Please see the attachment.

Author Response File: Author Response.pdf

Reviewer 2 Report

Comments and Suggestions for Authors

This paper is obviously a revised version of an earlier submission. The authors address an important question (the conservation value of planted forest monocultures). The sampling and study design looks fine, as does the statistical data analysis. One major caveat is the coarse (family level) taxonomic resolution – the authors do discuss that honestly, but this might even be emphasized more strongly, since patterns at species level could look completely different.

While in some contexts the family level may be sufficient as a proxy, there are for sure many situations where species level information reveals patterns that you cannot trace at higher taxonomic levels. For example, among phytophagous insects such as Lepidoptera or beetle families like Chrysomelidar or Curculionidae, many insect species are highly host-plant specific and therefore show very subtle and sensitive responses to change in the species composition of the vegetation. So, completely different species may occur in a plantation, but still these belong to the same family as in natural forest.

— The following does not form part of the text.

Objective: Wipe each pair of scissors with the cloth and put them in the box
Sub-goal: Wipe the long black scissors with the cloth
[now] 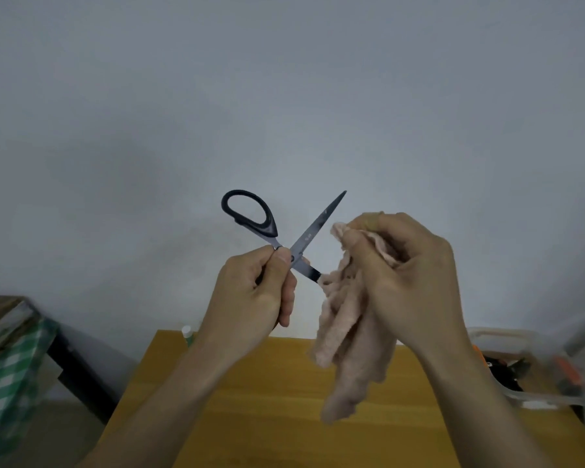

Consider the following example. You compare the moth assemblage between a planted pine monoculture and a near-natural oak forest. In the conifer forest you will likely see a fauna consisting of some ‘pests’ that belong to the globally dominant families Geometridae, Noctuidae, Erebidae, Pyralidae, Crambidae, and a few others, whose larvae mostly are conifer specialists. In the oak forest you will likely see again representatives of these same globally dominant families, but completely different species, whose larvae are bound to broad-leaved woody plants. It would be plainly wrong to conclude that the pine monoculture has similar conservation value, even if at the family level the diversity and composition is largely the same. This must be better taken up in the discussion section.

I have a few more suggestions for further improvement.

It must be better described how insect samples were processed. Based on morphology, DNA barcodes, or else? Which literature was used? Were vouchers compared to well curated research collections? Please provide more details about this important step in the workflow! It is also important to give a reference as to what circumscription of families you have adopted, since also at the family level authors may disagree. For example, in many books Erebidae and Noctuidae are treated as two distinct moth families, but occasionally they are all lumped into Noctuidae. Obviously, such discrepancies could affect your analyse on family level.

The Malaise traps need to be described in more detail. How large were they, built from what materials? Were these self-constructed or purchased from a commercial provider?

Since insects were identified only to family level, you technically cannot talk about “species diversity”, but rather have to replace that term by “family diversity”. Please cross-check throughout the paper! This MUST be corrected throughout the text as well as in all tables and especially the figures.

 

 

Author Response

Please see the attachment.

Author Response File: Author Response.pdf

Round 2

Reviewer 2 Report

Comments and Suggestions for Authors

Within the limitations of the data (i.e. in the absence of species-level identification of trapped organisms) the authos have done all what was feasible to revise their paper. 

In this present form, this paper will be an interesting contribution to evaluate the ecological value of monocultures built up from non-native trees. These ecosystems are truly dominant in many regions of the world, so studying these systems is topical.